[Material provided — start]

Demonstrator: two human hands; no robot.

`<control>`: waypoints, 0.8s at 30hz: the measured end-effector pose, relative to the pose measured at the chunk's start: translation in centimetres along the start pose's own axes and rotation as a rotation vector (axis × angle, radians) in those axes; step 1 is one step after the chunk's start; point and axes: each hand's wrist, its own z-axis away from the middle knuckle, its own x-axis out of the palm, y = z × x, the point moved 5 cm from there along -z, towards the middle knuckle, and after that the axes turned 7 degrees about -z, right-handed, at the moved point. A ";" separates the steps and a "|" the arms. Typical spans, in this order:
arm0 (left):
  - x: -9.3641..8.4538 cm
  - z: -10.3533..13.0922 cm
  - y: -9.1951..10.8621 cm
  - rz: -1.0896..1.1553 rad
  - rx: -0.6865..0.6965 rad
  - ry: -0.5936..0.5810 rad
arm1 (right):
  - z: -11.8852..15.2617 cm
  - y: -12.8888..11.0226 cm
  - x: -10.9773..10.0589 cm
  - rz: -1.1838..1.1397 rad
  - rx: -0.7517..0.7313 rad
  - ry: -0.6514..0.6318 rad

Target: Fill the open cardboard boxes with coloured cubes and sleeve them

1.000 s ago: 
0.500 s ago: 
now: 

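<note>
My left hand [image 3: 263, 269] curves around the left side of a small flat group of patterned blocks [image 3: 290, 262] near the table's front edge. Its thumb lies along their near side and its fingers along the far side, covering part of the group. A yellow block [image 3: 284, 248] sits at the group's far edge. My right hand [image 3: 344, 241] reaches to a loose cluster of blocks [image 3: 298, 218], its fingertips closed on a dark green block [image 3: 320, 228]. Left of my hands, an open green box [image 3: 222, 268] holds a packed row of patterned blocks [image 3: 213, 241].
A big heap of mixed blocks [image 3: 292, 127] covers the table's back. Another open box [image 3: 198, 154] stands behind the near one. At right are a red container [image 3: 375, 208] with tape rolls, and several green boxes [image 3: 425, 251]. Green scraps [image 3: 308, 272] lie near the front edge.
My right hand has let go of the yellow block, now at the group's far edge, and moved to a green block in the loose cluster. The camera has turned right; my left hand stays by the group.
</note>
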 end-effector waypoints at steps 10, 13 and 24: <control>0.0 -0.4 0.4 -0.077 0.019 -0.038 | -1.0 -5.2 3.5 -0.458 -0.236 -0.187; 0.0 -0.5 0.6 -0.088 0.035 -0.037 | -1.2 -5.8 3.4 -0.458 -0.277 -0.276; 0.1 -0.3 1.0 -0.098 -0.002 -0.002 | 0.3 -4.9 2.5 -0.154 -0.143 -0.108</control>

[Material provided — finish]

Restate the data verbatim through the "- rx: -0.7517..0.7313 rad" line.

**Task output**
Demonstrator: two human hands; no robot.

`<control>`: waypoints, 0.8s at 30hz: the measured end-effector pose, relative to the pose measured at the chunk's start: translation in centimetres along the start pose's own axes and rotation as a rotation vector (axis × angle, radians) in those axes; step 1 is one step after the chunk's start; point and axes: each hand's wrist, its own z-axis away from the middle knuckle, its own x-axis out of the palm, y = z × x, the point moved 5 cm from there along -z, towards the middle knuckle, and after that the axes turned 7 degrees about -z, right-handed, at the moved point. A ";" separates the steps and a "|" the arms. Typical spans, in this order:
arm0 (left):
  - x: -9.3641..8.4538 cm
  - z: -10.3533..13.0922 cm
  - y: -9.1951..10.8621 cm
  - rz: -1.0896..1.1553 rad
  - rx: -0.6865..0.6965 rad
  - ry: -0.5936..0.5810 rad
arm1 (right):
  - z: -11.8852..15.2617 cm
  - y: -12.8888..11.0226 cm
  - x: -10.9773..10.0589 cm
  - rz: -1.1838..1.1397 rad
  - rx: -0.7517..0.7313 rad

The output shown is complete.